I envision the systematic ideological model as concentric rings rather than a pyramid, with expediency being the larger outer ring and ideology of ideology closer to the center. From this I envisioned a stone dropped in a pool, with the first waves moving out from it being expediency, then principle, etc….

The quote from an Albanian (IC 56 p.4) reminds me of one from a child in one of the English experimental free-form schools: ‘Do we have to do anything we want to again today?’

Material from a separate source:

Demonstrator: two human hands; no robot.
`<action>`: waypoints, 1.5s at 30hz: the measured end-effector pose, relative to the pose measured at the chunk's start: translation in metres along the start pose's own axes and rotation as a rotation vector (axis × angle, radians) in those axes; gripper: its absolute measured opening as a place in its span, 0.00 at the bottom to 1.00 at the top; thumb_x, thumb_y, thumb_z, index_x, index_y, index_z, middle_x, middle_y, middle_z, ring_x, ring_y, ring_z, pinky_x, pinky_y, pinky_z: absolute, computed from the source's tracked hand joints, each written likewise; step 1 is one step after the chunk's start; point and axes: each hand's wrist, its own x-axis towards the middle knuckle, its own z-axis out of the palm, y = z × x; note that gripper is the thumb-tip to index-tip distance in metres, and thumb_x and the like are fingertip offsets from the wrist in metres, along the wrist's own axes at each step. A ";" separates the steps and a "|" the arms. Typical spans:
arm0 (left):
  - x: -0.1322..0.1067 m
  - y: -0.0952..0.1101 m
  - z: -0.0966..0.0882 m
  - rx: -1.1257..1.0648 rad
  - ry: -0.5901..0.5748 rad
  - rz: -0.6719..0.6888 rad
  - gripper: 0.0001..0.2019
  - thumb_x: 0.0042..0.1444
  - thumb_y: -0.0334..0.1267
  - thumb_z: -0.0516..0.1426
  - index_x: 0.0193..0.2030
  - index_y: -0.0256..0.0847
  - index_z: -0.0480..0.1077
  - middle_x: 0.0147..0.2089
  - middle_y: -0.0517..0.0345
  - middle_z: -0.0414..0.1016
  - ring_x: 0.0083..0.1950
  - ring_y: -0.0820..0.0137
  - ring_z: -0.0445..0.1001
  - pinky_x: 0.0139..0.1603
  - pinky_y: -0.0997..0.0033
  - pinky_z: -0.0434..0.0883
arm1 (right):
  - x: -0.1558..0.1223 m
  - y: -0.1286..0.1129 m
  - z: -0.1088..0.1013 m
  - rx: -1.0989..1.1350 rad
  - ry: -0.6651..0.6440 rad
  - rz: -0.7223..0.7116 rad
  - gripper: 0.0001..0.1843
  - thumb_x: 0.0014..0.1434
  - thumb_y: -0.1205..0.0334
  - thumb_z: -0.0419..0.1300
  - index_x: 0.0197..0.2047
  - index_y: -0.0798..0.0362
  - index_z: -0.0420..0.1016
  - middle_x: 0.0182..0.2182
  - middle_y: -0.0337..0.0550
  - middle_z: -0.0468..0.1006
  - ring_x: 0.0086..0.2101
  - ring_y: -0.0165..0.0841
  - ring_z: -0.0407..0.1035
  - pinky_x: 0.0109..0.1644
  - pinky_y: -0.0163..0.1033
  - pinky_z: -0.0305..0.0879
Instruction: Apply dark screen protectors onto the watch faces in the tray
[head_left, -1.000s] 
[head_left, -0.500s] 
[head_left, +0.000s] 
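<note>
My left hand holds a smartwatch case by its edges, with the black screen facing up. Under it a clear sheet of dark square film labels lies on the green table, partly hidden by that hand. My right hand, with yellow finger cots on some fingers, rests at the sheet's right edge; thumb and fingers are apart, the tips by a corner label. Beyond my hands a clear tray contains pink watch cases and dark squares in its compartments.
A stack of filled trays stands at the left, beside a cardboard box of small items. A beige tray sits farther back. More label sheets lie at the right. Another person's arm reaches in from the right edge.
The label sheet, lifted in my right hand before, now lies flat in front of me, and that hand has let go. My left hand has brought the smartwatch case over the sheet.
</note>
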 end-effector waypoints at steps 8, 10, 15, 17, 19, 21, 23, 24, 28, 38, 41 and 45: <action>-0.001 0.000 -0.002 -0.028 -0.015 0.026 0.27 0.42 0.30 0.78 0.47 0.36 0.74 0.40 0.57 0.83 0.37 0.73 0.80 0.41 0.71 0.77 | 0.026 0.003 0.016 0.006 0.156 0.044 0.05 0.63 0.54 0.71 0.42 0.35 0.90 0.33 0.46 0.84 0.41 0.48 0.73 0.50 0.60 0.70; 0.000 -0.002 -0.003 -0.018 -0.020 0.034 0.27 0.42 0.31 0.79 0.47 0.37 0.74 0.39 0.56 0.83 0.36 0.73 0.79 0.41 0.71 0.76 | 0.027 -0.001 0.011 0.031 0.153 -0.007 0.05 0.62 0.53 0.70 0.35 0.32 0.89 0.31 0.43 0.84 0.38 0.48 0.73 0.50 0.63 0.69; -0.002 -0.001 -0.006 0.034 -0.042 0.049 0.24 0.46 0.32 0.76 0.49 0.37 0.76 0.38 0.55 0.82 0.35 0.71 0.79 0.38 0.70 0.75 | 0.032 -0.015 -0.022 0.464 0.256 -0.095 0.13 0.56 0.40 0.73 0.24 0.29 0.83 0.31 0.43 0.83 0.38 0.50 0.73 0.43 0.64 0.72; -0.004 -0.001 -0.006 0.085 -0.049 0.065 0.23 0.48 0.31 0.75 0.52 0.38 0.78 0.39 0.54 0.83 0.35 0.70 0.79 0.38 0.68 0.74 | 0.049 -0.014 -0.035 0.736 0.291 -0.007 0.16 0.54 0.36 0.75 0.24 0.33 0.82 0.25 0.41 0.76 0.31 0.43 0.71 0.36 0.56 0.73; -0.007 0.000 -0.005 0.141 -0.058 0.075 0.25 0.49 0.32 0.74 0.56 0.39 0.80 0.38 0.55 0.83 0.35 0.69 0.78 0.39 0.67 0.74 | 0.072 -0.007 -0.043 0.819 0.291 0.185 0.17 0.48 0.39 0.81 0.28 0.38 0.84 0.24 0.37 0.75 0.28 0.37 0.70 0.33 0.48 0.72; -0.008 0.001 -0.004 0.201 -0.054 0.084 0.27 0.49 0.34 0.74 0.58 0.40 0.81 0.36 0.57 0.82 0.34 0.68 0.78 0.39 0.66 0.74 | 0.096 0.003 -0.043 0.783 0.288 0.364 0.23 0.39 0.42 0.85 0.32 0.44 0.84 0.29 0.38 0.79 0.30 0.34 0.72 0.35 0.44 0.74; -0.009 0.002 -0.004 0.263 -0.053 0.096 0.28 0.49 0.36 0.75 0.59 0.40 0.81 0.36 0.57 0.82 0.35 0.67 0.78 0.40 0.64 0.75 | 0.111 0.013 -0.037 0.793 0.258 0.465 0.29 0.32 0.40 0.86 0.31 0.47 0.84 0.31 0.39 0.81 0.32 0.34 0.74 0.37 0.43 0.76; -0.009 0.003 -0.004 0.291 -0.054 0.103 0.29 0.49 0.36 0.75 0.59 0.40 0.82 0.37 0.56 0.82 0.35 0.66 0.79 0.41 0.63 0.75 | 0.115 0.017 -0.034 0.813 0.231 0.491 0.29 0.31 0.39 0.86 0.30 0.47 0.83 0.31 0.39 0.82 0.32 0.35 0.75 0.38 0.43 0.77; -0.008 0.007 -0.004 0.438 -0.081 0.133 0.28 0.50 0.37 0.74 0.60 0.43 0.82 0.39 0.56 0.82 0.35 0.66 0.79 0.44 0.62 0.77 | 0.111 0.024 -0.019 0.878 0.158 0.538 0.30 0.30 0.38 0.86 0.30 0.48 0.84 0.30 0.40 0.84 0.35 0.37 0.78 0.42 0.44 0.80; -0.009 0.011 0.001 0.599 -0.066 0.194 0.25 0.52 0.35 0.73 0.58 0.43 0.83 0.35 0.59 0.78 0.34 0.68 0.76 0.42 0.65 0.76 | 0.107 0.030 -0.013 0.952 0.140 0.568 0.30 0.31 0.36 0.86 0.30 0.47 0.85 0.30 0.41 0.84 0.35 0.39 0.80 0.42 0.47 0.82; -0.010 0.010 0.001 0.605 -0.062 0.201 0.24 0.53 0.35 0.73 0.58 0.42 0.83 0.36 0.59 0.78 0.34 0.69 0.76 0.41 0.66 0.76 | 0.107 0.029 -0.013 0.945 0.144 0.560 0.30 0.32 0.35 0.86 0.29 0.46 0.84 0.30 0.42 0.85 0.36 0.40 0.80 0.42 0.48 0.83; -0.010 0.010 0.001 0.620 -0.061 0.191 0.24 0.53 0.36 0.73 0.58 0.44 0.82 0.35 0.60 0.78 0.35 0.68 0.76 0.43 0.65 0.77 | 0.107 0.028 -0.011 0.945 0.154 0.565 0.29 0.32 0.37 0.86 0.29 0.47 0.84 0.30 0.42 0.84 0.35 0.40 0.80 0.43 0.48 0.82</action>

Reading Angles on Anarchism my first thought was ‘Now I don’t have to write it’… I shall be sending a few dollars so you can send copies to a friend or two who will also enjoy it… I think another possible ‘proof’ of a systematic ideological interpretation of anarchism is the fact that the anarchist ‘movement’ exists for the most part (at least in North America) as anarchist magazines that are usually circulated among other anarchist magazine publishers. This is a movement high on theory, low on practice or precedent…

I enjoyed Beyond Politics, and was convinced there was enough overlap in s.i. and my views that the two could be merged (until something better knocks them all loose again).
Yours etc. Trevor Blake

There’s no rule that says we mustn’t report the bouquets as well as the brick-bats. The suggestions in the first two paragraphs are bang on and have been adopted. (We have given only extracts).

from Ideological Commentary 58, November 1992.